Copy each line below that has "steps".
══ Supplied data ══
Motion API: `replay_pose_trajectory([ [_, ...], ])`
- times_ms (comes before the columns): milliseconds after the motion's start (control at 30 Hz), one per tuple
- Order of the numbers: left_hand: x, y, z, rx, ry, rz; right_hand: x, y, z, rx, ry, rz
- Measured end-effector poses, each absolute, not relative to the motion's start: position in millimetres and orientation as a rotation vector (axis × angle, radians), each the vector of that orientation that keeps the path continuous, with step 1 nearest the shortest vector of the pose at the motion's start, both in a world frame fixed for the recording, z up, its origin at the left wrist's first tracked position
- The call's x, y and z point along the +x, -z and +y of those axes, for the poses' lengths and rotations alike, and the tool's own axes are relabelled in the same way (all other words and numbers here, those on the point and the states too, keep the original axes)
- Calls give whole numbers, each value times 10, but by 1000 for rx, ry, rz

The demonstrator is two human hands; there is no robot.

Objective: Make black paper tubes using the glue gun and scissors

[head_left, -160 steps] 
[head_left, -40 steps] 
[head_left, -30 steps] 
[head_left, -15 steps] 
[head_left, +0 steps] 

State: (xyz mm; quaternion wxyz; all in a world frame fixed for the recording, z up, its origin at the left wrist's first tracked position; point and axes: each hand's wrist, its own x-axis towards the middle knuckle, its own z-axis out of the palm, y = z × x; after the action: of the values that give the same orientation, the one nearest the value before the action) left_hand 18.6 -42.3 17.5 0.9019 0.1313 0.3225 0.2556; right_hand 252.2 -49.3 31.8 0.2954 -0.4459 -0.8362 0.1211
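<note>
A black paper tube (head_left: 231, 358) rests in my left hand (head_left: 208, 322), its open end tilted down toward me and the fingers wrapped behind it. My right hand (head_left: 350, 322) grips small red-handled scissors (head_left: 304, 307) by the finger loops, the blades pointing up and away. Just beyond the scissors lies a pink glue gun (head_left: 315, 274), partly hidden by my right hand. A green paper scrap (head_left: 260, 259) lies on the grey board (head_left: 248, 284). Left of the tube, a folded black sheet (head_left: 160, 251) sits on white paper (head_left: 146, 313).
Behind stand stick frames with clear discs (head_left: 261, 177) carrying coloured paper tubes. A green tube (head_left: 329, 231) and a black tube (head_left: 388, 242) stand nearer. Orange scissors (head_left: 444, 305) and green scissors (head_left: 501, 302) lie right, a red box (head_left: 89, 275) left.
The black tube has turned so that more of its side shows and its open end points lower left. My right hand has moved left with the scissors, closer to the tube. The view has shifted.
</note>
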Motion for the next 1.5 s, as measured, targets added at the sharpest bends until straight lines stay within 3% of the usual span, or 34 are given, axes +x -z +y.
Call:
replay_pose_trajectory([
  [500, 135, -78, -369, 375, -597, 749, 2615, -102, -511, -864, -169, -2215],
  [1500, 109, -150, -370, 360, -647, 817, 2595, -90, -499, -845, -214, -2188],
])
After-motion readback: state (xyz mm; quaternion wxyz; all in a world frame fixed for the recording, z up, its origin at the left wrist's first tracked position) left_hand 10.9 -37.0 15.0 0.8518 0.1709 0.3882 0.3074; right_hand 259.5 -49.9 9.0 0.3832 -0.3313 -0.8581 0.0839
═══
Answer for the task
[head_left, -160 steps] 
[head_left, -40 steps] 
[head_left, -30 steps] 
[head_left, -15 steps] 
[head_left, +0 steps] 

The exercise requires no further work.